Well, that "in-between" is actually not really available (unless 
explicit (de)serialization part uses "block data mode", which is not 
very evolvable). But I think this could be enhanced (see below).

>> Would separate validation method give us anything more or simplify things? readObject() can be used just as:
>>
>> private void readObject(ObjectInputStream in) throws IOException, ClassNotFoundException {
>>     in.defaultReadObject();
>>     ...
>>     just validation
>>     ...
>> }
> One issue with the above pattern is that defaultReadObject will read and set the fields before the explicit validation code, ‘just validate’, is executed. So if validation fails, throws an appropriate exception, the object may be left in an inconsistent state.

Right.

What about the following addition to 
ObjectInputStream.GetField/ObjectOutputStream.PutField API. For example:

public class Interval implements Serializable {

     // current fields
     private final int lo, hi;

     private static final ObjectStreamField[] serialPersistentFields = {
         new ObjectStreamField("lo", Integer.TYPE),
         new ObjectStreamField("hi", Integer.TYPE),
         // legacy 'len' field
         new ObjectStreamField("len", Integer.TYPE)
     };

     private static void validate(int lo, int hi) {
         // invariant
         if (lo > hi)
             throw new IllegalArgumentException("lo:" + lo + " > hi:" + hi);
     }

     public Interval(int lo, int hi) {
         validate(lo, hi);
         this.lo = lo;
         this.hi = hi;
     }

     public int getLo() { return lo; }

     public int getHi() { return hi; }

     public int getLen() { return hi - lo; }

     private void readObject(ObjectInputStream in) throws IOException, 
ClassNotFoundException {
         ObjectInputStream.GetField fields = in.readFields(); // this 
already validates the types
         // validate 'lo' and 'hi' fields invariant
         int lo = fields.get("lo", 0);
         int hi = fields.get("hi", 0);
         validate(lo, hi);
         // validate legacy 'len' field
         int len = fields.get("len", hi - lo);
         if (len != hi - lo) throw new IllegalArgumentException("len:" + 
len + " is wrong");
         // set current fields from read data
         fields.defaultReadFields(); // this is new API!
     }

     private void writeObject(ObjectOutputStream out) throws IOException {
         ObjectOutputStream.PutField fields = out.putFields();
         // put current fields
         fields.defaultPutFields(); // this is new API!
         // put legacy len field
         fields.put("len", hi - lo);
         // write-out buffered puts
         out.writeFields();
     }
}

I've taken a quick look at what might be needed to do that, and it 
appears very simple:

http://cr.openjdk.java.net/~plevart/misc/ObjectIOStream.GetPutFields/webrev/

>
> One approach, with existing serialization, is to use the GetField API rather than defaultReadObject. Read the field values into locals and validate before setting. But this again falls foul for final fields.

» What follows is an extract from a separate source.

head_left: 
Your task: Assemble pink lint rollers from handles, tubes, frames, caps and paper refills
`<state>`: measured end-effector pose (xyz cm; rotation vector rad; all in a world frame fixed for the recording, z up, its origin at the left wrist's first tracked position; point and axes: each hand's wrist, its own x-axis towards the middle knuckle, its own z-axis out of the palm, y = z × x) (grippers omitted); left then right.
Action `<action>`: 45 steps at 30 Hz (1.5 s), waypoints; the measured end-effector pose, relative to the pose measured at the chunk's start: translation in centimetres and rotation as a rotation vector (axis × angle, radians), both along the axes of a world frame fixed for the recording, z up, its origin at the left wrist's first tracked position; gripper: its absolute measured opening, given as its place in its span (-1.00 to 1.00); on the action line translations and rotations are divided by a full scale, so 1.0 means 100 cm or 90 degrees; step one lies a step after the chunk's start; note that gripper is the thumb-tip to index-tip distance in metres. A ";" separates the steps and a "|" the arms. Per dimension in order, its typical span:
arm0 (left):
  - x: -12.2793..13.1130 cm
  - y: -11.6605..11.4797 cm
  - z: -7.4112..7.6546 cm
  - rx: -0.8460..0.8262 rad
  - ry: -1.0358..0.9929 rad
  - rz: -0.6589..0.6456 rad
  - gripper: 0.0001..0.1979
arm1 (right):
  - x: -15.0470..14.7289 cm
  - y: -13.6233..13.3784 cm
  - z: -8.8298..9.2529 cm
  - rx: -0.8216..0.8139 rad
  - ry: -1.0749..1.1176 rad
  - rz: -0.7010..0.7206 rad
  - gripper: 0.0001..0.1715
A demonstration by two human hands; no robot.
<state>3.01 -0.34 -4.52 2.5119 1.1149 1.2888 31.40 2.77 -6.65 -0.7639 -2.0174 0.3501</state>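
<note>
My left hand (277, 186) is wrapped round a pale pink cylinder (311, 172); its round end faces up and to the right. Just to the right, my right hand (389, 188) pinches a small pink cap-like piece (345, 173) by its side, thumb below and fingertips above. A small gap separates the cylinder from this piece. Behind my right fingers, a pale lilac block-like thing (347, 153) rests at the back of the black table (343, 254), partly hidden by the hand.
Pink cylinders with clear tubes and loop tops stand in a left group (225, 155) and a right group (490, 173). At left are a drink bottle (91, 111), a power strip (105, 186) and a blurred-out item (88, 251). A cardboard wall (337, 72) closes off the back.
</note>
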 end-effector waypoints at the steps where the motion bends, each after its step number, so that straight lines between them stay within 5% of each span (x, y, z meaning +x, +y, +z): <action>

The above addition to [Get|Put]Fields API is a mix of explicit 
validation and default setters which seems to cover final fields.

>
> As an aside: I have been looking at ObjectInputStream, and related classes, recently. The current default implementation of readObject sets non-primitive field values one at a time, without first checking that all their types are assignable. In many cases the setting of field values can be deferred until after they have been validated, at a minimum that the non-primitive types are assignable. Whole hierarchy failure atomicity in many cases, or at a minimum per class descriptor failure atomicity, can be achieved ( either all fields will be set, or contain their default values ). Preliminary webrev [1].
>
>  From this exploration, it seems like the natural place for an invariant checker is between the reading and reconstitution of field values, and the assigning of them. If the invariant checker could be called by the serialization mechanism then the users code can use final fields, without needing to muck around with reflection, and also have the added benefit of, in many cases, not potential leaving the object in an inconsistent state.
>
> To me, these benefits seems worthwhile, and justify a separate invariant checker mechanism.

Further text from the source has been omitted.